◆ Exercise goal ◆
Write out again the entries from the first line to the line that includes "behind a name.", keeping both of those lines.

◆ Exercise data ◆

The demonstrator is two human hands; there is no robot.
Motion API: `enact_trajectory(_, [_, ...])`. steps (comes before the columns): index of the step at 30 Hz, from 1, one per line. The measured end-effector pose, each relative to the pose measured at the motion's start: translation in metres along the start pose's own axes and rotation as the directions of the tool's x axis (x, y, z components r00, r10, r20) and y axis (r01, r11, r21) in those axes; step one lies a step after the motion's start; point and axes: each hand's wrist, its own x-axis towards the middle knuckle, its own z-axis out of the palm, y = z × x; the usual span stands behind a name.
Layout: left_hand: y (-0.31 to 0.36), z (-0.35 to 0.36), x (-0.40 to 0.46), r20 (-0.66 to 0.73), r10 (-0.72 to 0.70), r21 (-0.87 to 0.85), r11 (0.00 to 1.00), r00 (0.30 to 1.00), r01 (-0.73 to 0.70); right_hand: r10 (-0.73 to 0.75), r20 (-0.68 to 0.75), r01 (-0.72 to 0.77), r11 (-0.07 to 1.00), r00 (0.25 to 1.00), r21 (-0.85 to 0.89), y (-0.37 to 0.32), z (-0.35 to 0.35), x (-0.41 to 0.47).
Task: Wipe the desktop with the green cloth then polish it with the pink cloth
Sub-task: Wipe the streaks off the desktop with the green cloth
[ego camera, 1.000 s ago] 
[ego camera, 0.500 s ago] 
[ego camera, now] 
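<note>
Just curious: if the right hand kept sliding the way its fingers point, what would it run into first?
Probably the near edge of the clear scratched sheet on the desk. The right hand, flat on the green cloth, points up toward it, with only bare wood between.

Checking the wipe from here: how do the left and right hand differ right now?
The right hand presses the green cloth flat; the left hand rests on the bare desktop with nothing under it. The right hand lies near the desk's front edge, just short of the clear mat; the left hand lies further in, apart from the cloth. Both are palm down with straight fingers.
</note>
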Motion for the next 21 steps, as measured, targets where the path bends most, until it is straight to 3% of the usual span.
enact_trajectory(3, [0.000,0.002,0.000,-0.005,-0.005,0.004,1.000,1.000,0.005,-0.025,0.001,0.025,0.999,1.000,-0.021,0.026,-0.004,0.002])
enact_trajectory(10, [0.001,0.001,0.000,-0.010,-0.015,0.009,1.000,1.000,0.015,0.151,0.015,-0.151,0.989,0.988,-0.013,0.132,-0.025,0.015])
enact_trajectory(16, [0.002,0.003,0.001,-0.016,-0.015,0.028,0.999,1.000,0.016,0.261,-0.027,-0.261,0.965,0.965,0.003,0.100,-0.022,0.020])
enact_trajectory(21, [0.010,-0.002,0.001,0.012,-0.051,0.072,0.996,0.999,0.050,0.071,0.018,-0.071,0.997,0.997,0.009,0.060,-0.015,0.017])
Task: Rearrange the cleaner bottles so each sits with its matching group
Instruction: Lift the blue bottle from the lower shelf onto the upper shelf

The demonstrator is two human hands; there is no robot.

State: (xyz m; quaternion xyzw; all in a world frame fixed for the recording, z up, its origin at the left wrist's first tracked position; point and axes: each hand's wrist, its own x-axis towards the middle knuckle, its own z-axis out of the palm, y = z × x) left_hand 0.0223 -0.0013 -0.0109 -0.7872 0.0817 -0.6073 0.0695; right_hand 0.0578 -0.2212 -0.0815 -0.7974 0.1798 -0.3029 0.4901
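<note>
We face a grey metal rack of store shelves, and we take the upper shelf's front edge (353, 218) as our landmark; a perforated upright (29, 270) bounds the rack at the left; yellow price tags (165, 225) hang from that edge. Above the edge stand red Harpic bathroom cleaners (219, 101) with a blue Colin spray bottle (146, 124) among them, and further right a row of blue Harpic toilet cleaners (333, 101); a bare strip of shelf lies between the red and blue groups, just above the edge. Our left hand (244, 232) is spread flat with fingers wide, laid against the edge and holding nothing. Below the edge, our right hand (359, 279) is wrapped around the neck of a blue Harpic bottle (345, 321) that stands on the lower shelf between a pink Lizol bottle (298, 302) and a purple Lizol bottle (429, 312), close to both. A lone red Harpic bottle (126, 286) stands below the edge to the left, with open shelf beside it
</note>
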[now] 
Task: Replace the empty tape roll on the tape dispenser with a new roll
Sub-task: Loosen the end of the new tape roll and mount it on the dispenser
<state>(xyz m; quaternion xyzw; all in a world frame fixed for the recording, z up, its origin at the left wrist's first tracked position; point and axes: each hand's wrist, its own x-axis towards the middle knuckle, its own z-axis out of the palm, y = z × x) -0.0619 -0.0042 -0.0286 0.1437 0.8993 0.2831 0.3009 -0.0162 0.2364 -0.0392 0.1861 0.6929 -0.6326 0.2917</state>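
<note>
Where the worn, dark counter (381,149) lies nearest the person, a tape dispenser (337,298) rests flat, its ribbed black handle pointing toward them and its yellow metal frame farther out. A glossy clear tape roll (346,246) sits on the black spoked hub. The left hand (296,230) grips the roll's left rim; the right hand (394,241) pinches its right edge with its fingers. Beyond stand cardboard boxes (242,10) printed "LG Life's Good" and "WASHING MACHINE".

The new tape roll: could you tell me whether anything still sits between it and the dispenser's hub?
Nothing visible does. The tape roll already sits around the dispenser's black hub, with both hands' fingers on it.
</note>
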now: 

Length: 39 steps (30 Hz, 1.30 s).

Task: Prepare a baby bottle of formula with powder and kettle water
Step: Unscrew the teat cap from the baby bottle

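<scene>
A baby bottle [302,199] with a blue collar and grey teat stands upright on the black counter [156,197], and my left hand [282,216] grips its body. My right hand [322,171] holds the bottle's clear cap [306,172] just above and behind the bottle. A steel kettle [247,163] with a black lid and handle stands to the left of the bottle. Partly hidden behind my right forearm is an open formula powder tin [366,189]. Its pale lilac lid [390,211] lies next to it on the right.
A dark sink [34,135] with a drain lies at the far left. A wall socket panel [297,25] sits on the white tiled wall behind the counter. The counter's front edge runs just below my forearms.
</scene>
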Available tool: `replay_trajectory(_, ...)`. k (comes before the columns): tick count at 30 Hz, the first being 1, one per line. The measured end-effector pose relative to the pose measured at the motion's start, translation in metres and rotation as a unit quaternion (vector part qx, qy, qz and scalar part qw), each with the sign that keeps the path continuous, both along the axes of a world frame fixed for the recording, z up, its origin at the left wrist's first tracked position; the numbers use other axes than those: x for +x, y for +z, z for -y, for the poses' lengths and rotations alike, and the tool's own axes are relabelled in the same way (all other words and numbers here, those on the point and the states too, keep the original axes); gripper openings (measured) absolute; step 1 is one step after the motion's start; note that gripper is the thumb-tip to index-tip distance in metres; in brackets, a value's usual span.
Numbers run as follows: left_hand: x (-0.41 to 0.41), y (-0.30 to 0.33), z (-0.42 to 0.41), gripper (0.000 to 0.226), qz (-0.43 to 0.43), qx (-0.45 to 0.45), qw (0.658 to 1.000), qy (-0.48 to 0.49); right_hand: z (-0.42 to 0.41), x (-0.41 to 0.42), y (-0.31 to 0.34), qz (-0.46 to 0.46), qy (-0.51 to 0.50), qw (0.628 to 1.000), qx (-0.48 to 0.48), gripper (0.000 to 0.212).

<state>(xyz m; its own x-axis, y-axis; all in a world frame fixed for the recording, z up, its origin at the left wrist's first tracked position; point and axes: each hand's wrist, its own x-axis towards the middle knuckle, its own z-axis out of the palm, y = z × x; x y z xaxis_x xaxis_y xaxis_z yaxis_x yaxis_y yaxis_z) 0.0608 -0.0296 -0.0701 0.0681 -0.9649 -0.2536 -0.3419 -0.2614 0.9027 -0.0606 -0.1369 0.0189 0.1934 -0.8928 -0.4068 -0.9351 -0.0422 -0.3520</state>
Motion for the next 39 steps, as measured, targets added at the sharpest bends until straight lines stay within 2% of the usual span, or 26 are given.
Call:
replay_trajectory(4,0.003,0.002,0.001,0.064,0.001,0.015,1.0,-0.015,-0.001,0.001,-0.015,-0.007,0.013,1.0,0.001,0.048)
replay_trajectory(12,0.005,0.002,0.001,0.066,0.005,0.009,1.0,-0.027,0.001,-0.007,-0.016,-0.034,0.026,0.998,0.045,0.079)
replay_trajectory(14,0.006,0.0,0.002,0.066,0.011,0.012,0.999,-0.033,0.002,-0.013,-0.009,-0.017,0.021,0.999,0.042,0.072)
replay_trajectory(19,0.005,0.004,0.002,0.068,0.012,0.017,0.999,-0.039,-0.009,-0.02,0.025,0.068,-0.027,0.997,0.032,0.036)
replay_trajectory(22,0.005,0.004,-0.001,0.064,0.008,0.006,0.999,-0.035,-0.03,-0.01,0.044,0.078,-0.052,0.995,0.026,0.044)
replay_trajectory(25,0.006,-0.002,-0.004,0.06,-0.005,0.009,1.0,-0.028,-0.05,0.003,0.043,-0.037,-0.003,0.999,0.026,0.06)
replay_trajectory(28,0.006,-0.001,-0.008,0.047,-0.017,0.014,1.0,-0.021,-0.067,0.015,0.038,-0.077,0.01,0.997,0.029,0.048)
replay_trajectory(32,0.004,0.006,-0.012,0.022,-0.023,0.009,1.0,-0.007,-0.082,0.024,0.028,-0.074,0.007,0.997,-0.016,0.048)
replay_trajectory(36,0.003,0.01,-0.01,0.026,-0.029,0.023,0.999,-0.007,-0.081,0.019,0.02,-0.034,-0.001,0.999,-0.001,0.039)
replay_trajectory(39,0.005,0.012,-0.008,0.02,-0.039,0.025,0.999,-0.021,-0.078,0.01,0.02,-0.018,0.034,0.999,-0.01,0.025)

◆ Answer for the task ◆
The demonstrator is two human hands; there is no robot.
Motion API: `enact_trajectory(_, [_, ...])`. steps (comes before the columns): index of the step at 30 Hz, from 1, one per line. The measured end-effector pose, each relative to the pose measured at the motion's start: translation in metres along the start pose's own axes and rotation as the directions of the tool's x axis (x, y, z components r00, r10, r20) and y axis (r01, r11, r21) in those axes; step one lies a step after the motion's start; point and axes: each hand's wrist, its own x-axis towards the middle knuckle, its own z-axis out of the palm, y = z × x; the usual span stands behind a name.

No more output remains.